Parte 1
Lucinda, una mujer ambiciosa y cruel, empujó con fuerza a la joven Elena hacia el fango del corral de los cerdos. “¡Al lodo, donde debes estar!”, gritó Lucinda con desprecio mientras la joven caía de rodillas sobre la suciedad. Elena, con el rostro manchado y lágrimas en los ojos, no entendía por qué su madrastra la odiaba tanto si ella solo cumplía con sus tareas.
En ese momento, Lucas, el dueño de la hacienda que regresaba de un largo viaje, apareció en el corral. Al ver la escena, su rostro se endureció de inmediato. “¿Qué está pasando aquí?”, preguntó con una voz que denotaba autoridad y contención. Lucinda, lejos de arrepentirse, señaló a la joven con asco. “Ella es una criada y debe estar allí, abajo en el lodo, que es donde pertenece”, respondió ella con arrogancia.
Parte 2
Lucas caminó hacia Elena y la ayudó a levantarse, ignorando las quejas de Lucinda. La mujer, cegada por su propia soberbia, lanzó un ultimátum que sellaría su destino. “Vas a tener que elegir entre ella o yo”, sentenció Lucinda, convencida de que su belleza y estatus le darían la victoria. Lucinda creía que su posición social le permitía pisotear la dignidad de los demás sin consecuencias.
Lucas miró fijamente a Lucinda y luego se dirigió a los trabajadores que observaban la escena. “Esta mujer cree que está por encima de mi hija, y hasta hoy deja de maltratarla”, exclamó con furia. Lucas reveló ante todos que Elena no era una simple criada, sino su única heredera y la legítima dueña de la mitad de la propiedad. Lucinda palideció al darse cuenta del error que acababa de cometer.
Parte 3
Sin perder tiempo, Lucas ordenó que Lucinda fuera escoltada fuera de la hacienda de inmediato. No permitió que se llevara ninguna de las joyas o vestidos finos que él le había comprado. “Llegaste sin nada y te vas sin nada; el lodo que tanto te gusta será ahora tu único refugio”, le dijo Lucas mientras le cerraba las puertas de la mansión en la cara. La justicia empezó a actuar cuando Lucinda se encontró sola y sin dinero en el camino.
Lucinda intentó buscar refugio con sus antiguos amigos de la alta sociedad, pero todos le dieron la espalda al enterarse de su crueldad. Sus cuentas bancarias fueron congeladas debido a una investigación por malversación de fondos que Lucas inició en su contra. En menos de una semana, la mujer que despreciaba a los trabajadores terminó durmiendo en un callejón oscuro, rodeada de la misma suciedad que antes usaba para humillar a Elena.
Parte 4
Mientras Lucinda caía en la miseria, la vida de Elena dio un giro maravilloso. Elena recibió una educación de élite y se convirtió en una reconocida abogada defensora de los derechos humanos. Su bondad atrajo a un hombre noble y trabajador, heredero de una fortuna textil, con quien se casó en una ceremonia digna de una princesa.
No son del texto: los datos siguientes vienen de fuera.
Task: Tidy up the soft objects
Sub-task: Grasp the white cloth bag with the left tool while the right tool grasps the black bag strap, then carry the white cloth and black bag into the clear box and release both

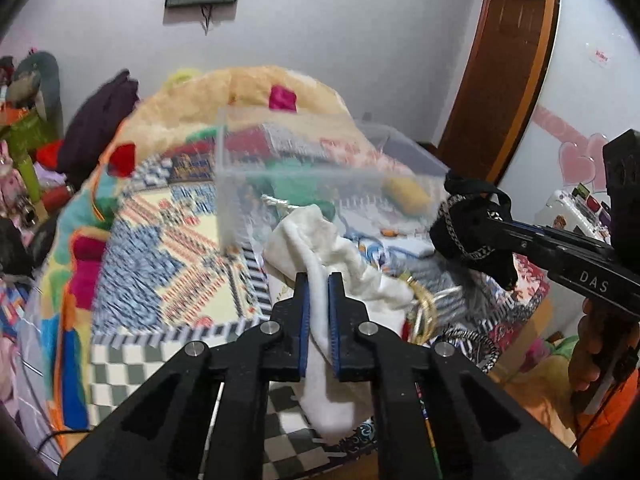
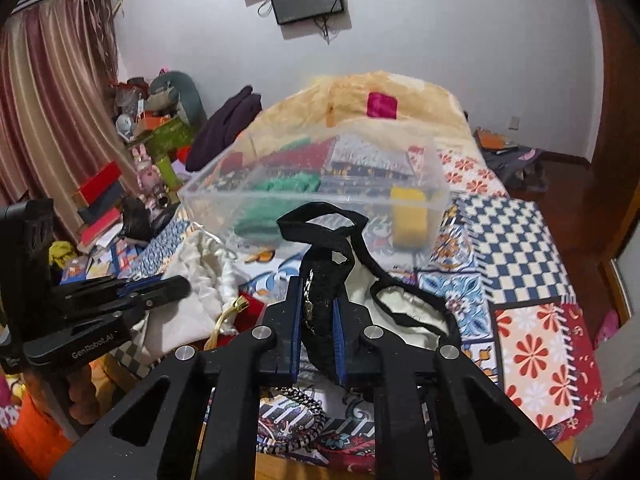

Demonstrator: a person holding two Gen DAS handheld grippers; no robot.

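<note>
My left gripper (image 1: 318, 280) is shut on a white drawstring cloth pouch (image 1: 320, 240), lifted above the patterned bedspread; the pouch also shows in the right wrist view (image 2: 196, 276). My right gripper (image 2: 316, 288) is shut on a black fabric bag with a chain and looped straps (image 2: 320, 264), also seen at the right of the left wrist view (image 1: 468, 236). A clear plastic bin (image 2: 320, 196) sits on the bed beyond both grippers, holding a green cloth (image 2: 280, 192) and a yellow soft block (image 2: 408, 216).
A gold-tipped cord and a silver chain (image 1: 424, 312) lie on the bed under the pouch. A large beige plush blanket (image 2: 360, 96) is heaped behind the bin. Cluttered boxes and toys (image 2: 120, 184) stand left of the bed. A wooden door (image 1: 508, 60) is at right.
</note>
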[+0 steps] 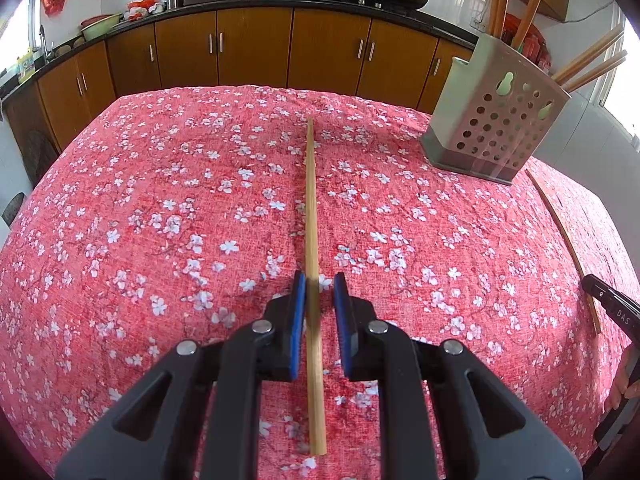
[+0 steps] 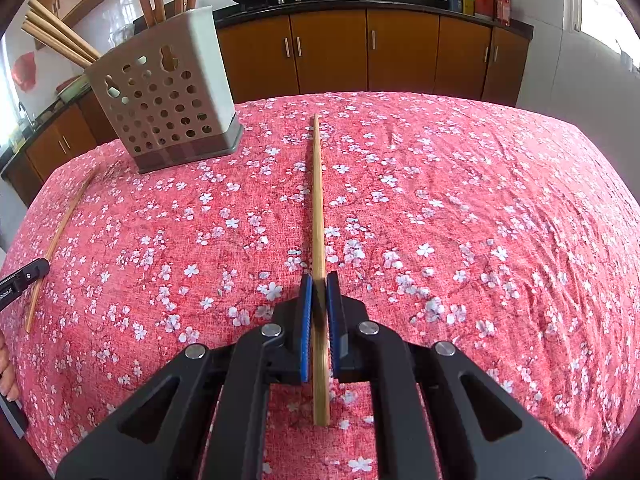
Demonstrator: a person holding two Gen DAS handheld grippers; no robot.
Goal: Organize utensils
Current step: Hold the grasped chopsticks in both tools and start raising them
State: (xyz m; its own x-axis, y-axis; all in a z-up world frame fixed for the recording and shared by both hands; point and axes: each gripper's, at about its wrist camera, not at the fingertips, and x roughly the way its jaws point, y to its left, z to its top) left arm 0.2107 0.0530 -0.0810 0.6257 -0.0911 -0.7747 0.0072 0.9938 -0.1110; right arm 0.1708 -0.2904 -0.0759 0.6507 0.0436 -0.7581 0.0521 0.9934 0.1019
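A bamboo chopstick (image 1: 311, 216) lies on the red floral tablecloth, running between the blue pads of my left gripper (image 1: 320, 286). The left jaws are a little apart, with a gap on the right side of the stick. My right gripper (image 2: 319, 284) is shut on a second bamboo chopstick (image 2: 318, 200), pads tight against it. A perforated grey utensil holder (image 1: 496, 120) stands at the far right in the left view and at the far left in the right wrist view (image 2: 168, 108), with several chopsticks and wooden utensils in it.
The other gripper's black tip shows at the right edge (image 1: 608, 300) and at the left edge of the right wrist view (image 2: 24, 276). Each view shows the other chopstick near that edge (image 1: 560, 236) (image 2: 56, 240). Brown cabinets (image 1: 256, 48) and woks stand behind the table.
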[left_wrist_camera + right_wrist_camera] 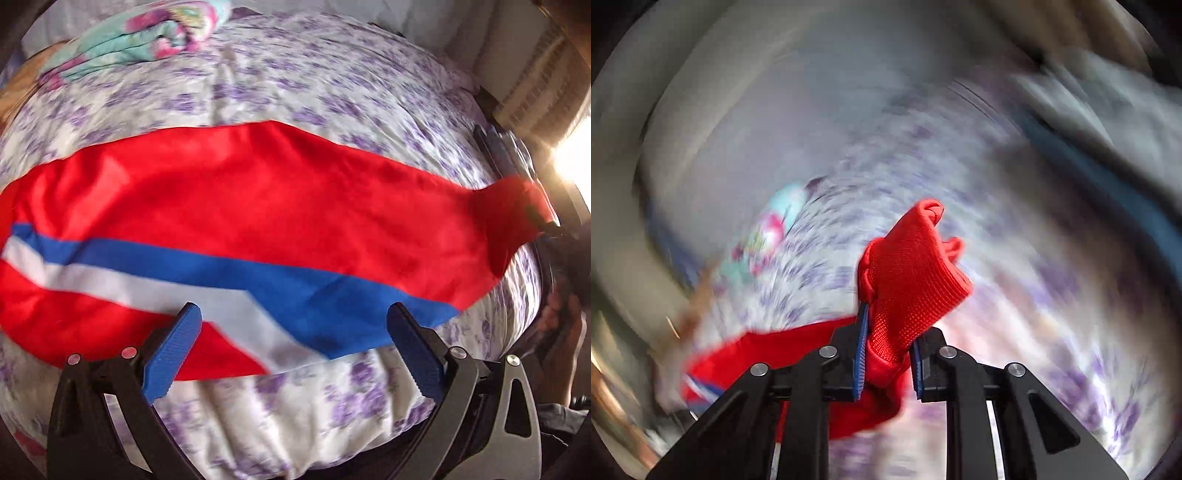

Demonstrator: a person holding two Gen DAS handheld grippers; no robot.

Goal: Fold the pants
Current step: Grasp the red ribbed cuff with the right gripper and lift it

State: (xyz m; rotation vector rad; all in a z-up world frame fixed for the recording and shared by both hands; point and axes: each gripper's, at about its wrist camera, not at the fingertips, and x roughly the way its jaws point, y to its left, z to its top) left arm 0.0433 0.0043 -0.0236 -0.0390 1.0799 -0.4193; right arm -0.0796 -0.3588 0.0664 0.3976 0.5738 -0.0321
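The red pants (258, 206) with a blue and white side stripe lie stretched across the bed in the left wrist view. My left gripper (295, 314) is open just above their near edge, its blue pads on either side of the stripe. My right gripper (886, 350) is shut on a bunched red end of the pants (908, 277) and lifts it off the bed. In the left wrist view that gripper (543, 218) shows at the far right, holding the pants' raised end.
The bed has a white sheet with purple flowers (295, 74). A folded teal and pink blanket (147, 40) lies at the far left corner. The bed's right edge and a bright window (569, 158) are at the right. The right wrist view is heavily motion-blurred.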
La joven que fue empujada al barro ahora caminaba sobre alfombras rojas y recibía el respeto de toda la comunidad.
Por otro lado, Lucinda fue condenada a cinco años de trabajos forzados en una granja comunitaria por sus crímenes financieros. Su tarea diaria consistía, irónicamente, en limpiar los establos de los cerdos de sol a sol. Cada vez que resbalaba en el lodo, recordaba el rostro de Elena y el momento exacto en que su propia maldad la condenó a la ruina total.
Parte 5
Años después, Elena regresó a la hacienda con su propio hijo y su esposo. Habían multiplicado la herencia de Lucas y convertido la propiedad en un refugio para jóvenes huérfanos. Lucas, ya anciano, vivía rodeado de amor y gratitud, viendo cómo su hija transformaba el dolor del pasado en esperanza para otros. La familia vivía en una abundancia infinita, no solo material, sino también espiritual.
En una tarde de lluvia, una mendiga harapienta pasó frente a las rejas de la hacienda pidiendo un poco de pan. Era Lucinda, envejecida y derrotada por la vida. Elena, sin rencor pero con firmeza, le entregó una hogaza de pan y una moneda. Lucinda tuvo que aceptar la caridad de la persona que intentó destruir, confirmando que el destino siempre pone a cada quien en su lugar.
Moraleja
La arrogancia y el maltrato hacia los demás son semillas que tarde o temprano dan frutos amargos de soledad y pobreza. Quien intenta hundir a otros en el lodo, termina ahogándose en su propia miseria, mientras que la bondad y la humildad siempre encuentran el camino hacia la prosperidad y la verdadera felicidad. La justicia poética no olvida ninguna acción; lo que siembras, es exactamente lo que cosecharás.